■ Problem to solve: Nothing but the pictures is dropped; write out all the remaining data below exactly.

■ Dataset excerpt:
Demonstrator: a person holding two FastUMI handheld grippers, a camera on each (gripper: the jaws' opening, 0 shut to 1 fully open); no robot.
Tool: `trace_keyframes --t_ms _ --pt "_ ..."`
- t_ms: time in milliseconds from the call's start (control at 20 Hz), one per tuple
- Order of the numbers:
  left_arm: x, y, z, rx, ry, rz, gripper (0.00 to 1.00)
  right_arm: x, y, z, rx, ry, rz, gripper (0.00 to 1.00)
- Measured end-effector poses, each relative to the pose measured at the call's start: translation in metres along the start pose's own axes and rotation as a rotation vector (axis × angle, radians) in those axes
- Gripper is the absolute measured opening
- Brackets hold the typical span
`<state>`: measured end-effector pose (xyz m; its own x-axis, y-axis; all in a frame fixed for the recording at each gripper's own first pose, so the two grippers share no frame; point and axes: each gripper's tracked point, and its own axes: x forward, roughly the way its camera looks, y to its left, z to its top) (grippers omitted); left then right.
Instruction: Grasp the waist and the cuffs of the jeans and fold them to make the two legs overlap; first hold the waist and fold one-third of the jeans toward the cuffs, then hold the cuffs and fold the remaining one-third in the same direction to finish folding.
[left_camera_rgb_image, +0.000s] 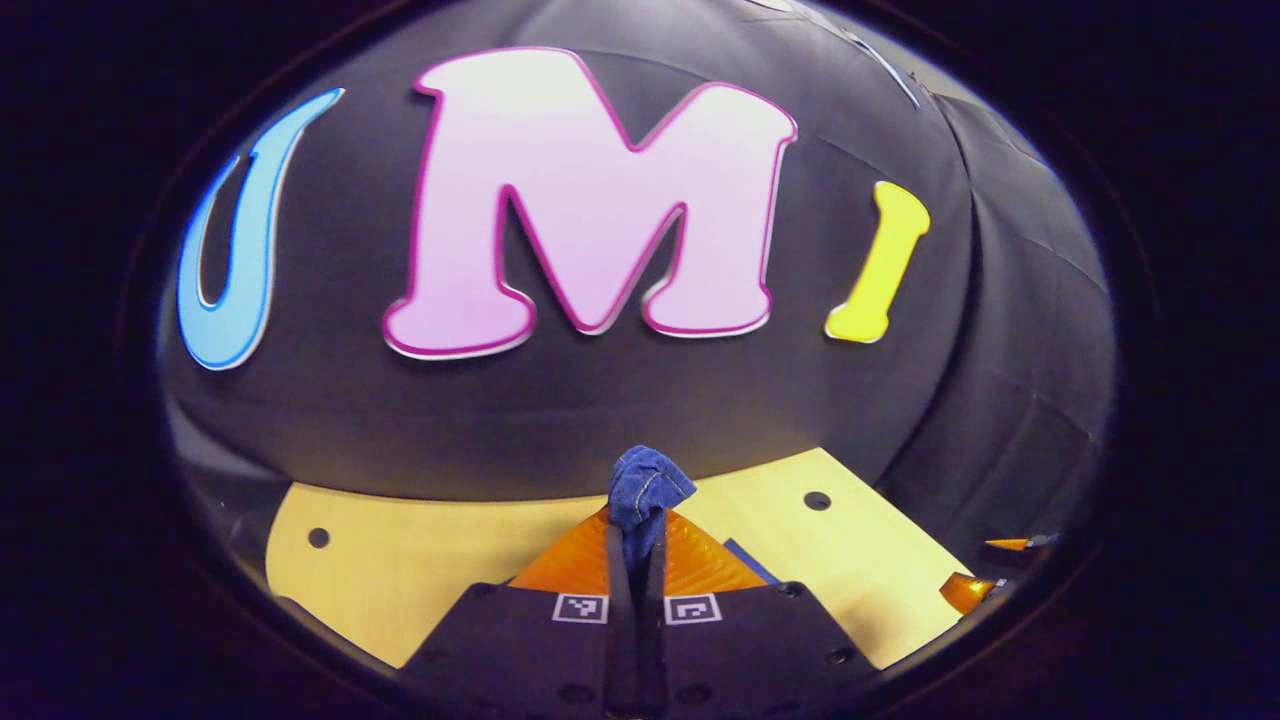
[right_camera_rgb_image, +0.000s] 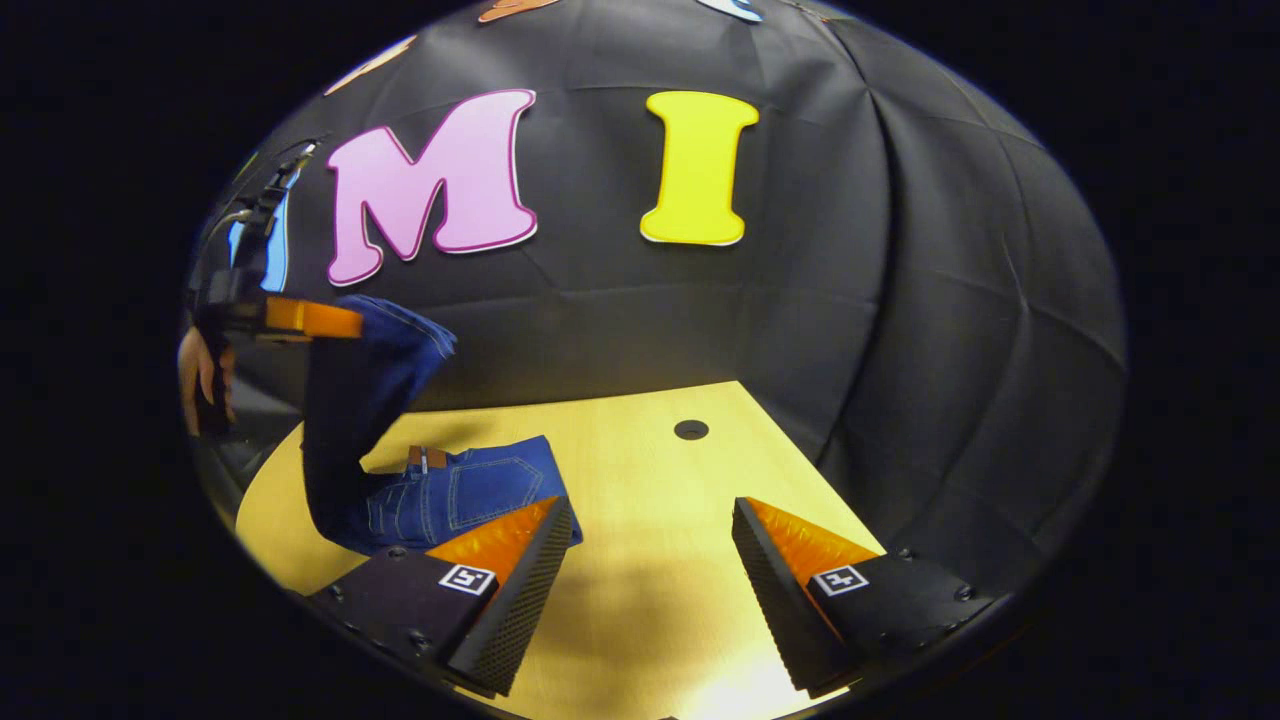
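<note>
Above the counter (right_camera_rgb_image: 650, 480), the left gripper (left_camera_rgb_image: 640, 545) holds its fingers clenched on a bunch of the jeans (left_camera_rgb_image: 645, 490), lifted clear of the counter. Seen from the right gripper view, the jeans (right_camera_rgb_image: 460, 495) hang from that raised gripper (right_camera_rgb_image: 300, 318), their waist end lying on the counter. Nearer the counter's front edge, the right gripper (right_camera_rgb_image: 648, 565) hovers with fingers spread wide, grasping nothing.

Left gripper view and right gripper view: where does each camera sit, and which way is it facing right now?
Left gripper view: on the left gripper, facing the booth wall; fingers pinch the jeans.
Right gripper view: on the right gripper, open above the table, looking across it; a hand shows at left.
Shared: jeans, table, wall.
</note>
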<state>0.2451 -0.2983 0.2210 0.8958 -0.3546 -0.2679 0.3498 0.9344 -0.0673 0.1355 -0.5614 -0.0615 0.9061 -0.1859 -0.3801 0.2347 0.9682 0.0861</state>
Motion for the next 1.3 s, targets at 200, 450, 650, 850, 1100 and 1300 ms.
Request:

■ Task output:
Demonstrator: a person holding two FastUMI handheld grippers, a camera on each (gripper: the jaws' opening, 0 shut to 1 fully open); no robot.
Tool: `trace_keyframes --t_ms _ --pt "_ ..."`
- t_ms: time in milliseconds from the call's start (control at 20 Hz), one per tuple
- Order of the numbers:
  left_arm: x, y, z, rx, ry, rz, gripper (0.00 to 1.00)
  right_arm: x, y, z, rx, ry, rz, gripper (0.00 to 1.00)
- Measured end-effector poses, each relative to the pose measured at the call's start: translation in metres along the start pose's own axes and rotation as a rotation vector (axis × angle, radians) in those axes
- Gripper is the absolute measured opening
- Brackets hold the typical span
`<state>`: measured end-effector pose (xyz m; its own x-axis, y-axis; all in a frame fixed for the recording at each gripper's own first pose, so the two grippers share no frame; point and axes: each gripper's tracked point, and its own axes: x forward, roughly the way its camera looks, y to its left, z to its top) (grippers omitted); left then right.
Instruction: Grasp the waist and the cuffs of the jeans and fold them to make the two legs overlap; first hold the waist and fold one-third of the jeans toward the cuffs, then hold the cuffs and fold the remaining one-third in the same direction to finish folding.
[left_camera_rgb_image, +0.000s] 
[right_camera_rgb_image, +0.000s] 
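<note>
Above the counter (right_camera_rgb_image: 650, 480), the left gripper (left_camera_rgb_image: 640, 545) holds its fingers clenched on a bunch of the jeans (left_camera_rgb_image: 645, 490), lifted clear of the counter. Seen from the right gripper view, the jeans (right_camera_rgb_image: 460, 495) hang from that raised gripper (right_camera_rgb_image: 300, 318), their waist end lying on the counter. Nearer the counter's front edge, the right gripper (right_camera_rgb_image: 648, 565) hovers with fingers spread wide, grasping nothing.

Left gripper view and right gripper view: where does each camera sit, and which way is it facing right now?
Left gripper view: on the left gripper, facing the booth wall; fingers pinch the jeans.
Right gripper view: on the right gripper, open above the table, looking across it; a hand shows at left.
Shared: jeans, table, wall.
</note>
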<state>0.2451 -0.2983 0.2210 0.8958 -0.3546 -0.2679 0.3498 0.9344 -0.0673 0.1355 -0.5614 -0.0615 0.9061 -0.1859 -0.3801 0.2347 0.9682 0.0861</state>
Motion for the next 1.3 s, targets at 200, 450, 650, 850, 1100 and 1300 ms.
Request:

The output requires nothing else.